Problem to work on:
Transcribe all the lines below exactly. Omit the pictures.

Material provided:
Segment Open

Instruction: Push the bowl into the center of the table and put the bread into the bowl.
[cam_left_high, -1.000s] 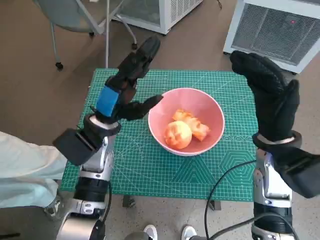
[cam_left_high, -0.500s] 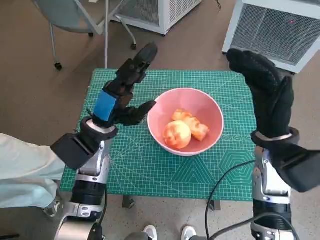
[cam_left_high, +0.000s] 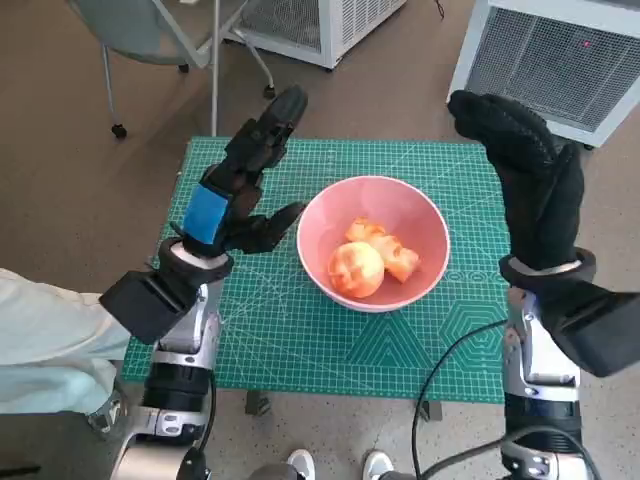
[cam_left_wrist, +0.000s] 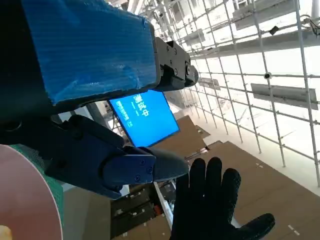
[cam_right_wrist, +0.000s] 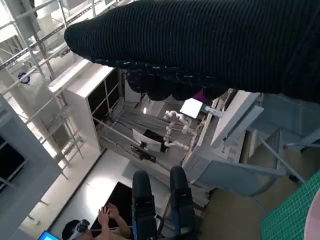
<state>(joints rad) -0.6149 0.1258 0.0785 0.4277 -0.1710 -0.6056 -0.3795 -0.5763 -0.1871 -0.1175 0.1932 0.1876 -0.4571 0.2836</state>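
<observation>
Risk first: the left hand (cam_left_high: 243, 190) hung raised just beside the bowl (cam_left_high: 372, 243), on the bowl's left, w/ its lower finger tip close to the rim. A careless drop or sweep of that arm could've clipped the rim and shoved the bowl off centre, or tipped it and spilled the bread (cam_left_high: 371, 260). Same on the other side: the right hand (cam_left_high: 525, 180) stood upright near the bowl's right edge, so a sideways swing there could knock it too. Cable trailing near the right forearm might snag, prob. minor.

Hands: left was empty, fingers spread, touching nothing. Right was likewise empty, glove fingers extended & apart, well clear of the tabletop (cam_left_high: 300, 330).

Bowl: pink, round, smooth-walled, upright, sitting approx. mid-tabletop on the green cutting mat, maybe slightly toward the right. Looked light enough to slide easily on the mat.

Bread: pale orange-tan pieces, lumpy, crusty-looking, lying inside the bowl at the bottom, toward the near side. Couldn't tell if it was one torn piece or several.

Judgement: both parts of the task looked done; only safe withdrawal of the arms left.
</observation>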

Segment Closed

Response to the task:
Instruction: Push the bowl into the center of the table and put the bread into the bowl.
[cam_left_high, -1.000s] 
[cam_left_high, -0.500s] 
[cam_left_high, +0.000s] 
[cam_left_wrist, +0.000s] 
[cam_right_wrist, +0.000s] 
<state>(joints rad) -0.6149 0.1258 0.0785 0.4277 -0.1710 -0.6056 -0.3795 -0.5763 -0.1871 -0.1175 0.1932 0.1876 -0.4571 0.2836</state>
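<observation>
Risk first: the left hand (cam_left_high: 243, 190) hung raised just beside the bowl (cam_left_high: 372, 243), on the bowl's left, w/ its lower finger tip close to the rim. A careless drop or sweep of that arm could've clipped the rim and shoved the bowl off centre, or tipped it and spilled the bread (cam_left_high: 371, 260). Same on the other side: the right hand (cam_left_high: 525, 180) stood upright near the bowl's right edge, so a sideways swing there could knock it too. Cable trailing near the right forearm might snag, prob. minor.

Hands: left was empty, fingers spread, touching nothing. Right was likewise empty, glove fingers extended & apart, well clear of the tabletop (cam_left_high: 300, 330).

Bowl: pink, round, smooth-walled, upright, sitting approx. mid-tabletop on the green cutting mat, maybe slightly toward the right. Looked light enough to slide easily on the mat.

Bread: pale orange-tan pieces, lumpy, crusty-looking, lying inside the bowl at the bottom, toward the near side. Couldn't tell if it was one torn piece or several.

Judgement: both parts of the task looked done; only safe withdrawal of the arms left.
</observation>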

There's nothing else to the answer.